En particular, llaman la atención sobre “la necesidad de acciones por parte de los ministerios vinculados a la temática”. Sin ir más lejos, al Ministerio de Ganadería, Agricultura y Pesca le solicitan que “dé acceso a información sistematizada y clara sobre los principios activos de los plaguicidas que se utilizan, en particular cuáles son los volúmenes, lugares, momentos y actividades productivas en los que se utilizan”. A su vez, indican que el término “fitosanitario” debe dejar de ser utilizado por la Dirección General de Servicios Agrícolas “dado el efecto negativo que tiene sobre la percepción del riesgo del uso de estos productos”. También piden que los plaguicidas altamente peligrosos sean prohibidos en Uruguay.
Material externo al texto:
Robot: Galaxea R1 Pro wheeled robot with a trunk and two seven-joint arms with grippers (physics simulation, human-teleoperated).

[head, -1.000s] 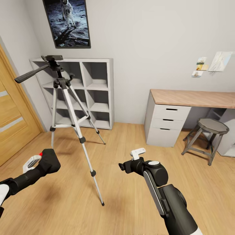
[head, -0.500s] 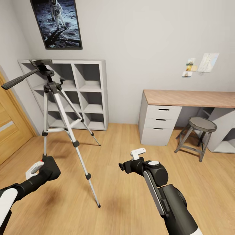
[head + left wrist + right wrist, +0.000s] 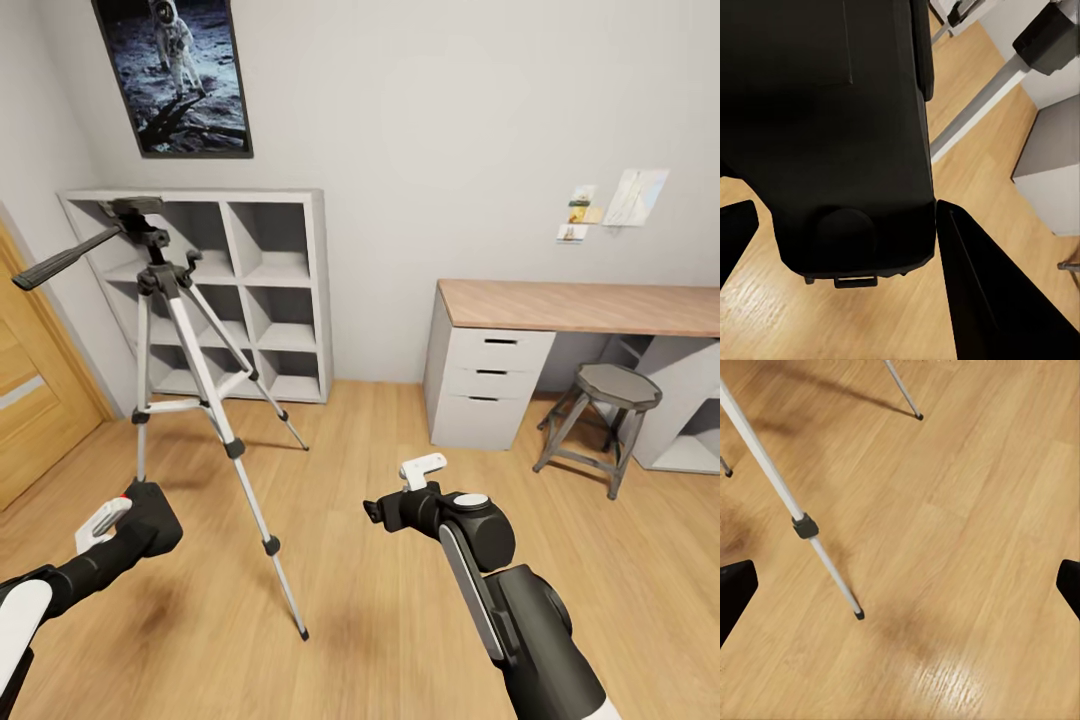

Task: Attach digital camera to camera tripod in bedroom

Por otro lado, al Ministerio de Trabajo y Seguridad Social le solicitan que “realice los controles y acciones vinculadas a la seguridad laboral de los trabajadores”. Y al Ministerio de Salud Pública que “incorpore en la historia clínica de los usuarios del Sistema Nacional Integrado de Salud información referida a la exposición a agrotóxicos, sea por actividad laboral o lugar de residencia”. A su vez, buscan obtener “información sistematizada sobre los casos de intoxicaciones agudas y datos sobre las frecuencias de afectaciones crónicas a la salud eventualmente vinculadas al uso de agrotóxicos en las distintas zonas del país” e “información sistematizada acerca de la presencia de residuos de agrotóxicos en los alimentos”.
Finalmente, exigen al Ministerio de Ambiente que “brinde información clara, sistematizada y accesible sobre la presencia de residuos de plaguicidas en el ambiente, en particular las fuentes de agua”. A OSE y la Unidad Reguladora de Servicios de Energía y Agua (Ursea) les insisten sobre la necesidad de incorporar a “sus estrategias de monitoreo un sistema de muestreo adaptativo que priorice y aumente la frecuencia de análisis de los plaguicidas más utilizados en cada cuenca”. “Hacemos un llamado a toda la institucionalidad pública a dar visibilidad a esta problemática y a desarrollar acciones que saquen del desamparo a los directamente afectados y tiendan a minimizar los efectos de los agrotóxicos en la salud de la población y el ambiente de nuestro país”, finaliza la misiva.